Some DocSearch implementations exposed write/admin API keys in public frontend config. That should not happen, but sometimes it does, and it underscores the importance of making API key roles and safe usage clearer. Only search-only keys belong client-side. Exposed privileged keys can allow unauthorized index changes or deletion.

We've contacted affected users directly to rotate exposed keys, move privileged keys to backend-only environments, and verify that public configs use search-only keys only.

More broadly, this is a reminder that education and guardrails around API key usage matter, and we're taking that seriously. We’ll continue to ensure this advice is surfaced more prominently throughout our product, and also look to enforce better guardrails to hopefully mitigate it before it happens.

Cheers, Natan

[−] pmdr 63d ago
Twenty years ago every PHP website had search.

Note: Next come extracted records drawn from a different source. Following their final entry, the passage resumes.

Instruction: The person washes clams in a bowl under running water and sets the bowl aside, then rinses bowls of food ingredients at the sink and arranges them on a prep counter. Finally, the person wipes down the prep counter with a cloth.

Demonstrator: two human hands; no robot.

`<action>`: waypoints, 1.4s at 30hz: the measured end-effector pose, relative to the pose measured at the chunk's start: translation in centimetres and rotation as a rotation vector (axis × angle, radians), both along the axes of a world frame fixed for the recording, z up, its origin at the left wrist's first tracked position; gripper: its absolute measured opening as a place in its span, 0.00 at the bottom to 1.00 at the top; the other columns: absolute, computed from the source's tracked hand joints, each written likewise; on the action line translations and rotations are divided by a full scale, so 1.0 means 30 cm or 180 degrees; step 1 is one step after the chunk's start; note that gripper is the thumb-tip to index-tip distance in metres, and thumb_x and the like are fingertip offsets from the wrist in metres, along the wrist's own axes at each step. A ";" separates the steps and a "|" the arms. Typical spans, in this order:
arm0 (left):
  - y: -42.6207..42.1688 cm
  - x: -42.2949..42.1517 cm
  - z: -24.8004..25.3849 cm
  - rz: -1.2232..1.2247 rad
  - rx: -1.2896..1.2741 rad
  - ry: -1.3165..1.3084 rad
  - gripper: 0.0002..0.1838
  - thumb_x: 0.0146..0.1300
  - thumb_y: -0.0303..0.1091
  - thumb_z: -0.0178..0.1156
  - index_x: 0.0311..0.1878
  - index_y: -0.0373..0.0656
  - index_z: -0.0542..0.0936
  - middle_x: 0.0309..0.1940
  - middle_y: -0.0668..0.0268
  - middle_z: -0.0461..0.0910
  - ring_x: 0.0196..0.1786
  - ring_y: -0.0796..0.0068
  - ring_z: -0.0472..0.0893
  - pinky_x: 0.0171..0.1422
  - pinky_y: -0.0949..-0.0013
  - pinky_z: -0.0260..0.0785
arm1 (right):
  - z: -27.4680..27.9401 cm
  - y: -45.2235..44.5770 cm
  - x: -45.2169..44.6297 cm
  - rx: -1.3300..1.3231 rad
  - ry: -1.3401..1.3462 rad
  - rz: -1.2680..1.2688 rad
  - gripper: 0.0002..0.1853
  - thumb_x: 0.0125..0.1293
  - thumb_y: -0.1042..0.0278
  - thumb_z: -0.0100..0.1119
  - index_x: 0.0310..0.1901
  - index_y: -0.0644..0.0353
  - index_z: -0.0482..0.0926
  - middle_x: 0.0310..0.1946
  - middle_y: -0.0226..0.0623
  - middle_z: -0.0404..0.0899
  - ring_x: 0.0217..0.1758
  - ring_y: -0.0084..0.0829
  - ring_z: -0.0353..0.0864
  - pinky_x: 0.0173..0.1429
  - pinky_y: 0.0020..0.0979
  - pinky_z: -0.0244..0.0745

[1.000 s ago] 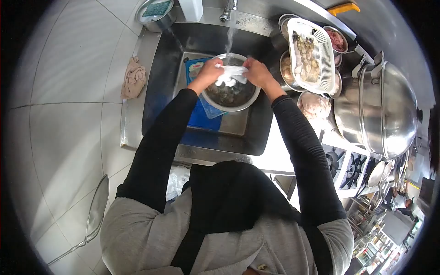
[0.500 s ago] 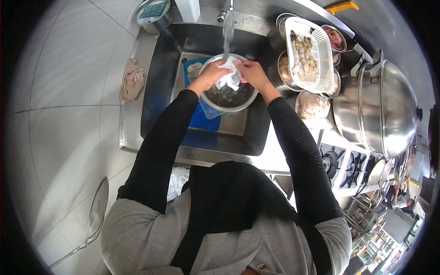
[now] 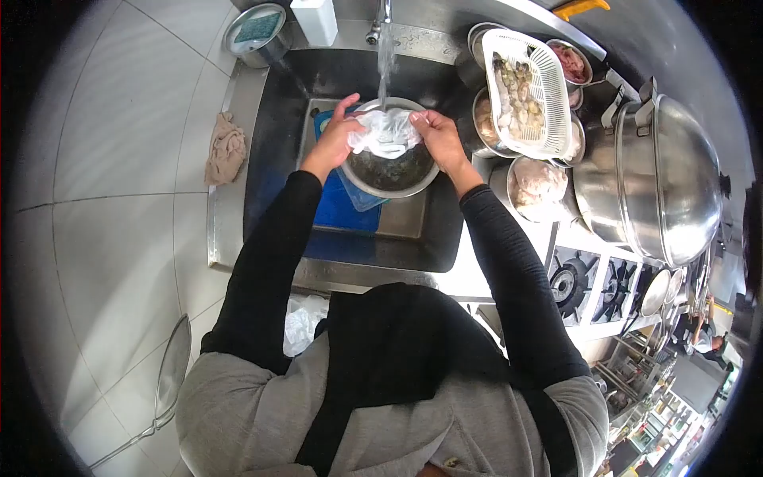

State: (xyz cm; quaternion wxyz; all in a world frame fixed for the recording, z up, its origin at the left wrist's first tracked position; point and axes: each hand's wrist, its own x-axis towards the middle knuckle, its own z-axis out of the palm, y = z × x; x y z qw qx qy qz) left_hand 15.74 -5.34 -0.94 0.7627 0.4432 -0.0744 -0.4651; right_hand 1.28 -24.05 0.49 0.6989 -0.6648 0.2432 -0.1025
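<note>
A crumpled white plastic bag (image 3: 385, 133) is stretched between my two hands, over a round metal bowl (image 3: 395, 191) of dark water in the sink. My left hand (image 3: 335, 141) pinches its left side, index finger raised. On the right side, my right hand (image 3: 441, 139) grips the bag between thumb and fingers. Water runs from the faucet (image 3: 385, 17) just behind the bag and falls into the bowl. Whether anything is inside the bag, I cannot tell. Under the bowl's left side lie a clear-lidded container (image 3: 364, 195) and a blue board (image 3: 340, 213).
Right of the sink (image 3: 274, 191) stand a white basket (image 3: 551, 87) of shellfish-like pieces, bowls of raw meat (image 3: 539, 181) and a large lidded pot (image 3: 636, 179). A beige cloth (image 3: 226, 149) lies on the left rim. A pot with a green sponge (image 3: 258, 28) sits behind.
My hands have moved apart, spreading the bunched white bag wider over the bowl. My left hand has shifted left and its index finger now points up.
</note>
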 end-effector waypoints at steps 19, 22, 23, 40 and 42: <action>-0.088 -0.048 0.040 -0.0913 0.1719 -0.2152 0.16 0.59 0.37 0.71 0.46 0.39 0.82 0.37 0.67 0.84 0.36 0.80 0.81 0.39 0.73 0.71 | 0.026 0.019 0.018 0.0051 0.1202 -0.0355 0.31 0.66 0.44 0.64 0.61 0.59 0.70 0.38 0.32 0.80 0.40 0.27 0.79 0.49 0.29 0.74; -0.094 -0.070 0.052 -0.0916 0.1387 -0.1335 0.12 0.59 0.34 0.71 0.41 0.43 0.78 0.31 0.71 0.79 0.35 0.81 0.78 0.36 0.73 0.69 | 0.052 0.054 -0.019 0.1186 0.1562 -0.0056 0.34 0.65 0.40 0.64 0.62 0.56 0.69 0.50 0.36 0.78 0.50 0.30 0.78 0.54 0.37 0.72; -0.090 -0.071 0.043 -0.0857 0.1233 -0.1209 0.12 0.60 0.33 0.71 0.41 0.43 0.77 0.32 0.71 0.78 0.36 0.81 0.78 0.36 0.73 0.68 | 0.022 0.051 -0.025 0.1036 0.1324 -0.0099 0.33 0.65 0.42 0.64 0.63 0.56 0.70 0.51 0.36 0.77 0.51 0.30 0.77 0.55 0.37 0.72; -0.049 0.010 0.035 -0.0959 0.1583 -0.2417 0.20 0.60 0.35 0.69 0.55 0.39 0.80 0.38 0.67 0.83 0.39 0.79 0.80 0.44 0.71 0.71 | -0.051 -0.018 0.023 -0.1488 0.0176 0.0465 0.13 0.60 0.69 0.69 0.41 0.68 0.79 0.27 0.34 0.81 0.32 0.23 0.80 0.38 0.30 0.75; -0.039 0.011 0.038 -0.0849 0.1356 -0.2126 0.20 0.61 0.33 0.68 0.55 0.37 0.80 0.39 0.68 0.84 0.39 0.81 0.80 0.44 0.73 0.71 | -0.059 -0.015 0.029 -0.1238 0.0151 0.0386 0.08 0.60 0.75 0.67 0.39 0.66 0.78 0.27 0.30 0.80 0.32 0.21 0.79 0.37 0.27 0.74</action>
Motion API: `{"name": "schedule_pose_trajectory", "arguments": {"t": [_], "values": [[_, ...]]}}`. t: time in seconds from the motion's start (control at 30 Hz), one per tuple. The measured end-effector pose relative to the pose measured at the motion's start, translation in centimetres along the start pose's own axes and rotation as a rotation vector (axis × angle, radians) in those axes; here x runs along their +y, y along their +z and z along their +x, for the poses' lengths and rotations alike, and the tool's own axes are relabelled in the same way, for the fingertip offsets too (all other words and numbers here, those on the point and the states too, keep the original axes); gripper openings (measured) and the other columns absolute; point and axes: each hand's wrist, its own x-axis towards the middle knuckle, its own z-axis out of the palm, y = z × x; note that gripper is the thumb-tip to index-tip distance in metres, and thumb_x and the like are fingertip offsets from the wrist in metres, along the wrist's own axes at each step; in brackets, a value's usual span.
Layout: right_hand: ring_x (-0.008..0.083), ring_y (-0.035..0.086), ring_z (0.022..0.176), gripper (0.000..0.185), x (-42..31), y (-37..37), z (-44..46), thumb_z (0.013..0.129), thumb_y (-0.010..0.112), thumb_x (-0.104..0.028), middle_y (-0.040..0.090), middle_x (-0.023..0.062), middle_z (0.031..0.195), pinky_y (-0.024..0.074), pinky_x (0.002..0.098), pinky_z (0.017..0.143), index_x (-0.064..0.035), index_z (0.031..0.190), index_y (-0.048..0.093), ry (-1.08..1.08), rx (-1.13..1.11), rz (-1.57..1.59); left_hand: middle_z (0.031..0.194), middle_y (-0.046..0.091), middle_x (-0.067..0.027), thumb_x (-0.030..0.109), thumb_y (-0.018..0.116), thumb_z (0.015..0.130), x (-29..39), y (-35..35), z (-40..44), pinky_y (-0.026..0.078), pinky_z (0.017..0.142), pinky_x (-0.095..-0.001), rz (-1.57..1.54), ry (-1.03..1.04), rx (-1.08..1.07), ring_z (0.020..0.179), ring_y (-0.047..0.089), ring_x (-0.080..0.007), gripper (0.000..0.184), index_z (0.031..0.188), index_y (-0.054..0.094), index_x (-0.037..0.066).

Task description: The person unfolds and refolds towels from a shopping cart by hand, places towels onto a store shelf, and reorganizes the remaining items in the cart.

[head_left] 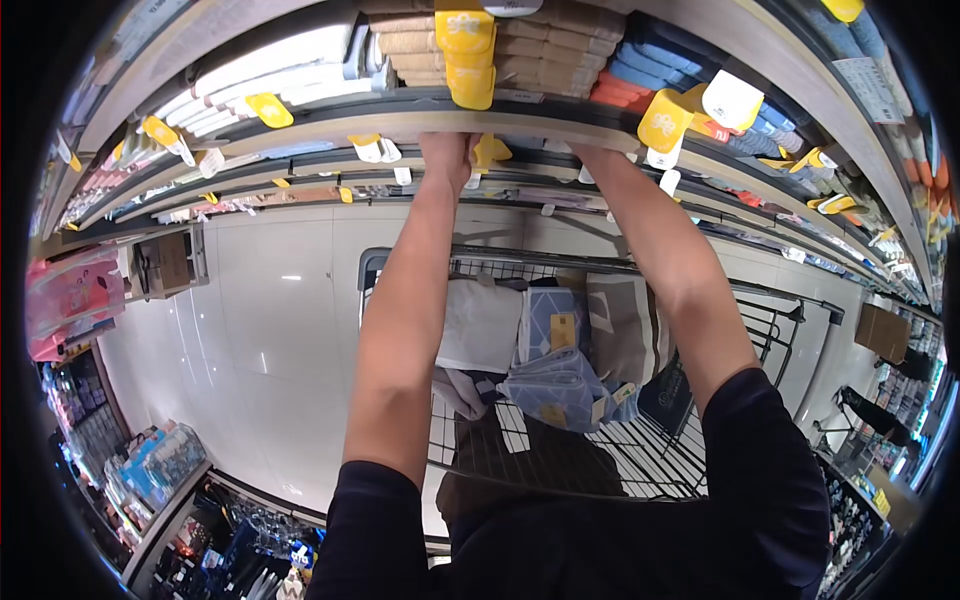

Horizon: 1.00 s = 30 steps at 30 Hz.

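Both arms stretch forward over a shopping cart to a shelf below the one with folded towels. My left hand (450, 155) is under the upper shelf's front edge, beside a yellow tag (489, 152); its fingers are mostly hidden. Only the wrist end of my right hand (592, 155) shows, as the shelf edge (540, 128) covers the rest. What either hand touches cannot be made out. Stacked brown towels (555, 45) lie on the shelf above. Below my arms, the wire cart (470, 462) holds a white folded cloth (480, 325) and blue patterned packs (555, 385).
Yellow and white tags hang along the shelf edges. White towels (280, 70) lie at the upper left, blue ones (660, 65) at the right. A brown striped cloth (620, 325) is in the cart. Pale tiled floor (265, 300) lies left, with a cardboard box (165, 263) beyond.
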Motion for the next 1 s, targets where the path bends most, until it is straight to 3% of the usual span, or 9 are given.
{"name": "schedule_pose_trajectory", "arguments": {"t": [0.17, 0.3, 0.37, 0.47, 0.7, 0.77, 0.9, 0.97, 1.0], "values": [[0.0271, 0.061, 0.117, 0.032, 0.0, 0.3, 0.0, 0.102, 0.052, -0.023, 0.067, 0.0133, 0.123, 0.0468, 0.0383, 0.098, -0.0046, 0.126, 0.063, -0.08, -0.011, -0.109, 0.082, 0.064, -0.0107, 0.0, 0.053, 0.095, -1.1, 0.3, -0.5, 0.049, 0.051, -0.0287, -0.068, 0.049, 0.172, 0.057, 0.058, -0.0167, 0.007, 0.094, 0.06, -0.002], [0.0278, 0.061, 0.117, 0.032, 0.4, 0.4, 0.7, 0.103, 0.052, -0.023, 0.067, 0.014, 0.123, 0.0468, 0.0385, 0.098, -0.0045, 0.127, 0.063, -0.144, 0.002, -0.185, 0.085, 0.065, -0.0104, -0.003, 0.051, 0.096, -1.2, 0.1, -1.3, 0.055, 0.06, -0.0288, -0.187, 0.088, 0.096, 0.064, 0.062, -0.0178, 0.009, 0.099, 0.06, -0.001], [0.0281, 0.061, 0.117, 0.033, 0.4, 0.4, 0.4, 0.103, 0.052, -0.023, 0.066, 0.0144, 0.123, 0.0468, 0.0386, 0.098, -0.0044, 0.127, 0.063, -0.174, 0.016, -0.221, 0.095, 0.064, -0.0103, 0.007, 0.058, 0.098, -0.4, -0.1, -1.7, 0.061, 0.078, -0.0329, -0.113, 0.06, -0.058, 0.088, 0.068, -0.0223, 0.011, 0.107, 0.056, 0.0], [0.0286, 0.061, 0.117, 0.033, 0.0, 1.2, 0.6, 0.103, 0.052, -0.023, 0.066, 0.0149, 0.124, 0.0467, 0.0388, 0.098, -0.0044, 0.127, 0.063, -0.22, 0.04, -0.273, 0.091, 0.066, -0.0088, 0.004, 0.053, 0.1, 0.5, 1.1, -1.9, 0.055, 0.063, -0.0273, -0.169, -0.074, 0.065, 0.071, 0.064, -0.0151, 0.008, 0.107, 0.057, 0.001], [0.0298, 0.061, 0.118, 0.034, 0.4, 1.5, 0.9, 0.103, 0.052, -0.024, 0.066, 0.0162, 0.125, 0.0467, 0.0392, 0.099, -0.0042, 0.128, 0.062, -0.338, 0.057, -0.422, 0.096, 0.067, -0.0071, 0.011, 0.056, 0.101, 0.1, -0.6, -1.3, 0.054, 0.068, -0.0277, -0.008, -0.079, 0.057, 0.077, 0.067, -0.0149, 0.009, 0.106, 0.056, 0.004], [0.0301, 0.061, 0.118, 0.034, 0.7, 0.8, 0.7, 0.103, 0.051, -0.024, 0.066, 0.0165, 0.125, 0.0467, 0.0393, 0.099, -0.0041, 0.128, 0.062, -0.378, 0.063, -0.459, 0.103, 0.065, -0.0068, 0.011, 0.058, 0.101, 0.9, -0.6, -2.1, 0.055, 0.084, -0.0359, -0.048, -0.138, -0.003, 0.093, 0.066, -0.019, 0.016, 0.115, 0.055, 0.005], [0.0308, 0.062, 0.118, 0.034, 1.8, -0.9, 0.2, 0.103, 0.051, -0.024, 0.066, 0.0172, 0.126, 0.0466, 0.0395, 0.099, -0.004, 0.128, 0.062, -0.428, 0.046, -0.537, 0.11, 0.067, -0.0103, 0.01, 0.057, 0.101, 4.1, -1.7, -9.2, 0.054, 0.093, -0.0371, -0.011, -0.199, 0.036, 0.105, 0.066, -0.0223, 0.024, 0.124, 0.053, 0.002], [0.0311, 0.062, 0.118, 0.034, 1.3, -1.3, -3.1, 0.103, 0.051, -0.024, 0.066, 0.0176, 0.126, 0.0466, 0.0396, 0.099, -0.004, 0.128, 0.062, -0.441, 0.007, -0.577, 0.121, 0.066, -0.0144, 0.009, 0.057, 0.102, 7.3, -1.8, -16.3, 0.053, 0.099, -0.0373, 0.082, 0.076, -0.069, 0.113, 0.065, -0.0247, 0.033, 0.133, 0.053, -0.001], [0.039, 0.061, 0.119, 0.04, -4.0, -5.2, -5.5, 0.1, 0.056, -0.028, 0.062, 0.0229, 0.131, 0.0465, 0.0412, 0.101, -0.0025, 0.131, 0.06, 0.067, -0.366, -0.409, 0.121, 0.066, -0.0144, 0.009, 0.057, 0.102, 7.8, -3.7, -19.5, 0.053, 0.099, -0.0373, 0.085, 0.054, -0.046, 0.113, 0.065, -0.0247, 0.033, 0.133, 0.053, -0.001]]}}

We forgot how to do it.
[−] omnimus 63d ago
To be fair, the search was thanks to databases and it was usually not very good (it takes work to set correctly).
[−] gus_massa 63d ago
I remember that time, it was usually better to go to google and use "site:".
[−] NicuCalcea 63d ago
I still do that for almost everything.
[−] Etheryte 63d ago
Having a search and having a functional search are two very different things though. To this day, the search on many sites is so bad that it's actually better to use a search engine and scope by site rather than use the site search.
[−] stickynotememo 64d ago
So why hasn't the HomeAssistant docs page been nuked yet?
[−] netsharc 64d ago
Man, talk about unnecessary graphs... ok graph 2 is maybe tolerable, although it's showing the popularity of the projects, not a metric of how many errors/vulnerabilities found in those projects.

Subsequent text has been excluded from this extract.